Article EIGHTH of MedImmune's Certificate of Incorporation limits the liability
of directors to the fullest extent permitted by Section 102(b)(7).

ITEM 7. EXEMPTION FROM REGISTRATION CLAIMED

        Not applicable.

ITEM 8. EXHIBITS

                                       4
<PAGE>

        See Index to Exhibits on Page 8.

ITEM 9. UNDERTAKINGS

The undersigned registrant hereby undertakes:

        (a)(1) To file, during any period in which offers or sales are being
made, a post-effective amendment to this registration statement:

                  (i)    To include any prospectus required by Section 10(a)(3)
                         of the Securities Act of 1933;

                  (ii)   To reflect in the prospectus any facts or events
                         arising after the effective date of the registration
                         statement (or the most recent post-effective amendment
                         thereof) which, individually or in the aggregate,
                         represent a fundamental change in the information set
                         forth in the registration statement;

                  (iii)  To include any material information with respect to the
                         plan of distribution not previously disclosed in the
                         registration statement or any material change to such
                         information in the registration statement;

provided, however, that paragraphs (a)(1)(i) and (a)(1)(ii) do not apply if
information required to be included in a post-effective amendment by those
paragraphs is contained in periodic reports filed with or furnished to the
Commission by the registrant pursuant to Section 13 or 15(d) of the Securities
Exchange Act of 1934 that are incorporated by reference in the registration
statement.

               (2) That, for the purpose of determining any liability under the
Securities Act of 1933, each such post-effective amendment shall be deemed to be
a new registration statement relating to the securities offered therein, and the
offering of such securities at that time shall be deemed to be the initial bona
fide offering thereof.

               (3) To remove from registration by means of a post-effective
amendment any of the securities being registered which remain unsold at the
termination of the offering.

        (b) That, for purposes of determining any liability under the Securities
Act of 1933, each filing of the registrant's annual report pursuant to Section
13(a) or 15(d) of the Securities Exchange Act of 1934 (and, where applicable,
each filing of an employee benefit plan's annual report pursuant to Section
15(d) of the Securities Exchange Act of 1934) that is incorporated by reference
in the registration statement shall be deemed to be a new registration statement
relating to the securities offered therein, and the offering of such securities
at that time shall be deemed to be the initial bona fide offering thereof.

        (c) Insofar as indemnification for liabilities arising under the
Securities Act of 1933 may be permitted to directors, officers and controlling
persons of the registrant pursuant to the foregoing provisions, or otherwise,
the registrant has been advised that in the opinion of the Commission such
indemnification is against public policy as expressed in the Securities Act of
1933 and is, therefore, unenforceable.

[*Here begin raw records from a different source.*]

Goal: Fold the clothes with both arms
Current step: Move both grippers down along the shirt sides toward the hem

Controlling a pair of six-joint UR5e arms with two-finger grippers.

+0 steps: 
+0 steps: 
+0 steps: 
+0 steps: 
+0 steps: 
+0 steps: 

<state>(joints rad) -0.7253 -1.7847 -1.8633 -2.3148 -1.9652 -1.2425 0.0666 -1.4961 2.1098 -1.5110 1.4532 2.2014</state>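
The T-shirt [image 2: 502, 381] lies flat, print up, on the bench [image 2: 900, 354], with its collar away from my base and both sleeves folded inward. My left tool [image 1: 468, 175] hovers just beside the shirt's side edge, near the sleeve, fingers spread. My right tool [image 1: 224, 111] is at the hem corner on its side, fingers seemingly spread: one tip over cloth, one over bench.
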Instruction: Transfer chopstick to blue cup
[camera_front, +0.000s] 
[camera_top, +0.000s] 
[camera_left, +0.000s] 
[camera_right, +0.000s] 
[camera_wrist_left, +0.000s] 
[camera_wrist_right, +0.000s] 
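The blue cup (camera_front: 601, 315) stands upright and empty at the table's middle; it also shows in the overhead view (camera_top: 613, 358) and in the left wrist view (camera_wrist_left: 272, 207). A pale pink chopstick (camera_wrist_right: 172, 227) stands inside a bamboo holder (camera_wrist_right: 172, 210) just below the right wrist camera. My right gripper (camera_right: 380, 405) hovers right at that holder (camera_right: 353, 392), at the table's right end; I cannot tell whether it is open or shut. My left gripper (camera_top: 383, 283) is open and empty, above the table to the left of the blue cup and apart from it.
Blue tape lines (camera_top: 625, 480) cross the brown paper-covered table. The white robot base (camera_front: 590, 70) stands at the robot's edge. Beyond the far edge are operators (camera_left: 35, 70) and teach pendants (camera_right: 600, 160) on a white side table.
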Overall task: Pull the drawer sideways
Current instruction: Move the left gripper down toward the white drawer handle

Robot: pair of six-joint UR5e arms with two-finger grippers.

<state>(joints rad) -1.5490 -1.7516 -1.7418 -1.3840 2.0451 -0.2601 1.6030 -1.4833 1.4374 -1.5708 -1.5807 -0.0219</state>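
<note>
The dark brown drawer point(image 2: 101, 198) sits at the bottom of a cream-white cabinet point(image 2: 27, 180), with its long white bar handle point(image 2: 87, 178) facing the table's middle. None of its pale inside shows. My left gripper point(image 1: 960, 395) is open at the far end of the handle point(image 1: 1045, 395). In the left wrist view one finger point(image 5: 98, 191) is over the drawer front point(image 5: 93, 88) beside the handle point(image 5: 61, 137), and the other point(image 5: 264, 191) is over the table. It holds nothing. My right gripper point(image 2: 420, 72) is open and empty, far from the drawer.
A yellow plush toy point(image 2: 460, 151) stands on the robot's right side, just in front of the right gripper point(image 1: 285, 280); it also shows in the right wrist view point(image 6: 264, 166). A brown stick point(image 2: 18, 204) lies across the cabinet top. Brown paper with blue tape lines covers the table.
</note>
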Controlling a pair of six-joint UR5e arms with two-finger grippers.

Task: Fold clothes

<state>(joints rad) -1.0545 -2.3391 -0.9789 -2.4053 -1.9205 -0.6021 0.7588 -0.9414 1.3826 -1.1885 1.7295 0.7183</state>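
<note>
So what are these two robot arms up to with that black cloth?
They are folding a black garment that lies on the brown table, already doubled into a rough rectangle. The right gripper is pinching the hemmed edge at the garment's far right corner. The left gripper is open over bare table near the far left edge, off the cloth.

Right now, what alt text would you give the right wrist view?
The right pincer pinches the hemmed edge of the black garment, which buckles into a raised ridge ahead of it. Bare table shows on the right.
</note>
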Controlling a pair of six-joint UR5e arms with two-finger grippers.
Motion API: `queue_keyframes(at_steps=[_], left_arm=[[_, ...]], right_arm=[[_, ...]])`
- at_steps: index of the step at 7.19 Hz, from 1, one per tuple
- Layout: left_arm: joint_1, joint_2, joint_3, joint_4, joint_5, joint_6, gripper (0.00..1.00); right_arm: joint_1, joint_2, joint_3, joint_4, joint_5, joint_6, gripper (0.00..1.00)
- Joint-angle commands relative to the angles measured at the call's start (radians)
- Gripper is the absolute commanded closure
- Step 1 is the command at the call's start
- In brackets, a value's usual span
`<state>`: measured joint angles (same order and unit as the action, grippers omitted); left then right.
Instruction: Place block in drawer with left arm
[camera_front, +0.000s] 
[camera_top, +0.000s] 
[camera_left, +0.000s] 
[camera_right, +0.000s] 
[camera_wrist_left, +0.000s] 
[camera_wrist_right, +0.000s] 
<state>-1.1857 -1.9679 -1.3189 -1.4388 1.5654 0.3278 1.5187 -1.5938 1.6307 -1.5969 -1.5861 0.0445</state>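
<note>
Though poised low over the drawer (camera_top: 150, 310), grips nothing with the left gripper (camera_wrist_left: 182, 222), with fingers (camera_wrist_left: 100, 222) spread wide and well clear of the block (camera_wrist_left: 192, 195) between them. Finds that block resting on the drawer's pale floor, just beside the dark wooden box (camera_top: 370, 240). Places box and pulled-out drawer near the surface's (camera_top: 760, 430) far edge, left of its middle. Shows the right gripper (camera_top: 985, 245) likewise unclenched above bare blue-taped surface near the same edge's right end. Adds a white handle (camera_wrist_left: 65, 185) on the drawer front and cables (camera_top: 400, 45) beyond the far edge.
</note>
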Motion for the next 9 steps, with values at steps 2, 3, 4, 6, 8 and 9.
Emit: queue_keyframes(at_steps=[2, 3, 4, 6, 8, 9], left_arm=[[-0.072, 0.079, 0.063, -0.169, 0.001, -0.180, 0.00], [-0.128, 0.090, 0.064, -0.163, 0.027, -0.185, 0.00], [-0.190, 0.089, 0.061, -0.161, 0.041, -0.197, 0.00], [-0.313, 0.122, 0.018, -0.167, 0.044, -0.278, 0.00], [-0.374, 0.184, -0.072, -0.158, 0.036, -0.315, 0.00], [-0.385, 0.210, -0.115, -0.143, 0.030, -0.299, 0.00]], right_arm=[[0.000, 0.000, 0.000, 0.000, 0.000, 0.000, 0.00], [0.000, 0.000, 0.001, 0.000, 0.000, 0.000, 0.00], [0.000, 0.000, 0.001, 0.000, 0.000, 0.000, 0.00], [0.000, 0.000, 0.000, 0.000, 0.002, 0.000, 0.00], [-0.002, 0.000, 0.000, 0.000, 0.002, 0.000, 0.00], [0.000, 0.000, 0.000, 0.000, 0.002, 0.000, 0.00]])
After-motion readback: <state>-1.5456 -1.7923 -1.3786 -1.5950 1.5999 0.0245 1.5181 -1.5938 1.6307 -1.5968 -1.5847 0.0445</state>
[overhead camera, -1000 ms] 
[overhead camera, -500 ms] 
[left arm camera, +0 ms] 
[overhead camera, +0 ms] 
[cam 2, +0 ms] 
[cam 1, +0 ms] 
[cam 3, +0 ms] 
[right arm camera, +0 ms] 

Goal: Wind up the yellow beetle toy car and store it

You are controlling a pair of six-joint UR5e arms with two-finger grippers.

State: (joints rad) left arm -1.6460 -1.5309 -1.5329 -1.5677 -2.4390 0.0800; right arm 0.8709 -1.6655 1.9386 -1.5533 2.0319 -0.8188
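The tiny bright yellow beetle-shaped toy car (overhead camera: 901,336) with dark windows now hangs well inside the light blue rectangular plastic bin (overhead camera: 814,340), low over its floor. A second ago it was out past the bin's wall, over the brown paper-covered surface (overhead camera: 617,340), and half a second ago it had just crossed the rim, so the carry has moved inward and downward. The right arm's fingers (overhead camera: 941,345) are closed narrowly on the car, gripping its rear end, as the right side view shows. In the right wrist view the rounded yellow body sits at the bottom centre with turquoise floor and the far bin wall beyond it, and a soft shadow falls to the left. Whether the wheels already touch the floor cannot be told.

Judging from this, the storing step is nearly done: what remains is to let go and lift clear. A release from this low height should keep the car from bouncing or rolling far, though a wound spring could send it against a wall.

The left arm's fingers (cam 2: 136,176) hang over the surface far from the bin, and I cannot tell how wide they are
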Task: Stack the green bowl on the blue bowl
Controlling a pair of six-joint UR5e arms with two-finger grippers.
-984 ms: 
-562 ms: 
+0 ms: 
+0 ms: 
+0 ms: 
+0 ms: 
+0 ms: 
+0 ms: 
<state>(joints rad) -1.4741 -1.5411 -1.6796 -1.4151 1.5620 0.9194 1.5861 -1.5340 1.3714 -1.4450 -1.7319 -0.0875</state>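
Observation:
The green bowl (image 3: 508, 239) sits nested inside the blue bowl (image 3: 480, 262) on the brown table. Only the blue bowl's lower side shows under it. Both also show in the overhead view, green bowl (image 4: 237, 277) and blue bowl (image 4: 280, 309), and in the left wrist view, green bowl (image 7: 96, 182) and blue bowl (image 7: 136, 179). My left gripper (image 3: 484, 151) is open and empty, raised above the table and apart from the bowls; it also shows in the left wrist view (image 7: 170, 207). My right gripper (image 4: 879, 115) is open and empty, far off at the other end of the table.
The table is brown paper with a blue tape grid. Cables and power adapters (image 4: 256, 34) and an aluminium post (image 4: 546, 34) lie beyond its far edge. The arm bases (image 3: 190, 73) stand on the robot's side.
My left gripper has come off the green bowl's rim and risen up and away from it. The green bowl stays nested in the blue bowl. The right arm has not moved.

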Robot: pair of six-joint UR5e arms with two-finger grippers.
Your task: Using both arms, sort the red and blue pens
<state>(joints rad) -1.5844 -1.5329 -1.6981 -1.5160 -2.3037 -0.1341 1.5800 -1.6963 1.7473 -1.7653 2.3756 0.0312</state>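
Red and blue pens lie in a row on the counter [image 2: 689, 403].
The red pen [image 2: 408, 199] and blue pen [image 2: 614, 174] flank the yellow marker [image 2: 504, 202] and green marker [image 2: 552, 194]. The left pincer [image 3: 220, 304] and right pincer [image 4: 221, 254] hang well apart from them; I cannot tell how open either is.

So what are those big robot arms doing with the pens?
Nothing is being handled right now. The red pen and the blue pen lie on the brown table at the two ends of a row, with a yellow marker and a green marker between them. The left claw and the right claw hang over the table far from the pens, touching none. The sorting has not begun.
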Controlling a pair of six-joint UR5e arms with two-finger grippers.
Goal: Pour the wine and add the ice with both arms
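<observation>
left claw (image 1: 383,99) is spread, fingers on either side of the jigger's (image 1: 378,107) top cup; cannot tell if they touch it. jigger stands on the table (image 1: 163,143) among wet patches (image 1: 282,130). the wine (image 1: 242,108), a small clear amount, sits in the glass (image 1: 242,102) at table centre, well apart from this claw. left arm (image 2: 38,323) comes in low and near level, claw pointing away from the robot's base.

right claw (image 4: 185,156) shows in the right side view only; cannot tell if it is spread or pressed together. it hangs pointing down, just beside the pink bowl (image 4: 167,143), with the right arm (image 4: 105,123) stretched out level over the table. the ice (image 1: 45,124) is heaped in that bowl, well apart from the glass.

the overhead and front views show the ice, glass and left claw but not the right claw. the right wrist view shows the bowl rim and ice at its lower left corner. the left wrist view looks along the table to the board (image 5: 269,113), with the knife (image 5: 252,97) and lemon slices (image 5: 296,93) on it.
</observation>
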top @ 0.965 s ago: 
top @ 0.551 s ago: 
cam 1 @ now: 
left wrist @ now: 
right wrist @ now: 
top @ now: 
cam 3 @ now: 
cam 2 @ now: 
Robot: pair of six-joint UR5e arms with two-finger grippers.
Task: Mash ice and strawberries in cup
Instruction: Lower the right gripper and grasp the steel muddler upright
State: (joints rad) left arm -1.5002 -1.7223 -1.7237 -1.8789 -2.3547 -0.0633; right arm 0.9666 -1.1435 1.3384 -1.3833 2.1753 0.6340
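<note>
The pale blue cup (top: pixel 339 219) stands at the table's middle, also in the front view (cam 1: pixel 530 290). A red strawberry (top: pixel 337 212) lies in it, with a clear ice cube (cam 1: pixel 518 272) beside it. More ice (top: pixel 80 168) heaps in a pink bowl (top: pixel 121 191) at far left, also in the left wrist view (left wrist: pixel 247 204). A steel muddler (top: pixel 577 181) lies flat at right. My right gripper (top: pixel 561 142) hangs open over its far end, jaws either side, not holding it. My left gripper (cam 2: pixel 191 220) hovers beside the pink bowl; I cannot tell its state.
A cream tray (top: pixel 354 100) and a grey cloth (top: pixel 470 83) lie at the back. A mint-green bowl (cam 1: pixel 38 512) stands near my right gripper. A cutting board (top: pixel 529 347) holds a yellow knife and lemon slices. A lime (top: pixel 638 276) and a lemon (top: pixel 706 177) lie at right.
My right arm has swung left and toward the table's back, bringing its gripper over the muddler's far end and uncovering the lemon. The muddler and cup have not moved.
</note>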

In the event that a claim for
indemnification against such liabilities (other than the payment by the
registrant of expenses incurred or paid by a director, officer or controlling
person of the registrant in the successful defense of any action, suit or
proceeding) is asserted by such director, officer or controlling person in
connection with the securities being registered, the registrant will, unless in
the opinion of its counsel the matter has been settled by controlling precedent,
submit to a court of appropriate jurisdiction the question whether such
indemnification by it is against public policy as expressed in the Securities
Act of 1933 and will be governed by the final adjudication of such issue.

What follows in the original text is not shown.